The Nairobi Securities Exchange wrapped up the week ended 20 February 2026 in retreat, logging losses in all five trading sessions. It is the first uninterrupted five-day downturn since March 2025.
The pullback followed a blistering, record-setting rally the previous week and bore the hallmarks of classic profit-taking. Large-cap counters came under pressure, foreign investors continued to trim exposure, and liquidity thinned as risk appetite cooled.
Daily declines unfolded as follows:
| Date (Feb 2026) | Market Movement |
|---|---|
| 16 Feb | -0.34% |
| 17 Feb | -0.42% |
| 18 Feb | -0.33% |
| 19 Feb | -1.47% |
| 20 Feb | -0.62% |
Across the five sessions, total market capitalisation shrank by KSh 107.47 billion. That clawed back part of the KSh 220.31 billion added the week before, which had been the strongest weekly gain in the bourse’s history.
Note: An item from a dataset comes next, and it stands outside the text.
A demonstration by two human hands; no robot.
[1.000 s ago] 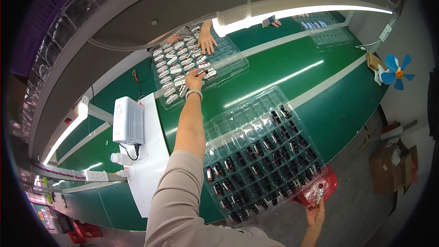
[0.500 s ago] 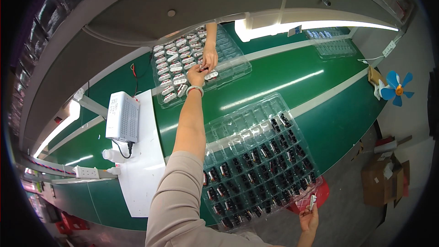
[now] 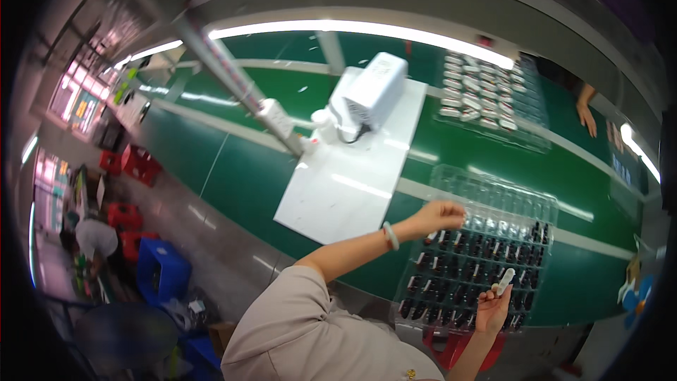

Also Read: EACC Arrests Three Garissa County Officials In Sh51 Million Fraud Probe
That earlier surge had propelled equities to unprecedented heights, with total market value breaching KSh 3.4 trillion and the NSE All Share Index touching a record 216.69. Following the latest retreat, the NASI settled at 209.88, representing a 3.14 percent weekly decline, though still comfortably above long-term averages.
Indices and Liquidity
All major indices finished in the red. The NSE 20 eased 0.29 percent to 3,622.57. The NSE 25 shed 2.62 percent to 5,701.79, while the NSE 10 dropped 3.51 percent to 2,172.95. The Banking Index slipped 1.94 percent to 232.53, reflecting pressure on heavyweight lenders.
Liquidity also cooled. Equity turnover fell 20.96 percent week-on-week to KSh 5.81 billion, and traded volumes declined 19.55 percent to 181.64 million shares. Activity remained highly concentrated, with Stanbic Holdings, KCB, Equity Group, Safaricom and EABL accounting for 63.2 percent of total turnover.
Select Breakouts in a Weak Tape
Despite the broader downturn, select counters defied gravity. Fourteen stocks traded at or above fresh 52-week highs, several posting multi-year or all-time peaks. That divergence suggests rotation rather than wholesale capitulation.
Standout performers included:
-
Sasini Plc at KSh 33.90, a record high
-
ABSA Bank Kenya at KSh 30.35, an all-time peak
-
Stanbic Holdings at KSh 257.50, also a record
-
Shri Krishana Overseas at KSh 11.05, a new high
Eaagads, Limuru Tea, Crown Paints, Kenya Power, BAT Kenya, Britam, CIC Insurance, NSE Plc, Flame Tree and Unga Group also printed fresh 52-week or multi-year highs.
Top Weekly Movers
| Top Gainers | % Change | Closing Price (KSh) |
|---|---|---|
| Uchumi Supermarkets | +37.31% | 1.84 |
| Standard Group | +32.85% | — |
| Eaagads | +18.99% | — |
| CIC Insurance | +12.32% | — |
| Flame Tree | +12.22% | — |
| Top Losers | % Change |
|---|---|
| Eveready | -19.16% |
| Sasini | -12.44% |
| Nation Media | -6.69% |
| Express Kenya | -6.46% |
| Kenya Airways | -5.84% |
Uchumi’s 37.31 percent surge extended speculative momentum, while Sasini, having recently scaled record territory, retraced sharply.
Foreign Flows and Fixed Income Shift
Foreign investors remained net sellers, recording a KSh 855.42 million outflow for the week, deeper than the previous week’s KSh 594.98 million. Offshore trades accounted for 35.9 percent of total equity turnover, with exits concentrated in large-cap banking and telecom stocks.
Meanwhile, the bond market told a different story. Secondary bond turnover leapt 52.01 percent to KSh 113.44 billion. The Bond Index rose 1.85 percent to 1,195.49, suggesting that banks and institutional investors were reallocating capital into fixed income as equity volatility resurfaced.
Markets rarely move in straight lines. After a euphoric sprint to record highs, gravity has reasserted itself, at least for now. The real question is whether this was a healthy breather in an ongoing bull run or the early tremor of something more structural. Time, liquidity and foreign appetite will render the verdict.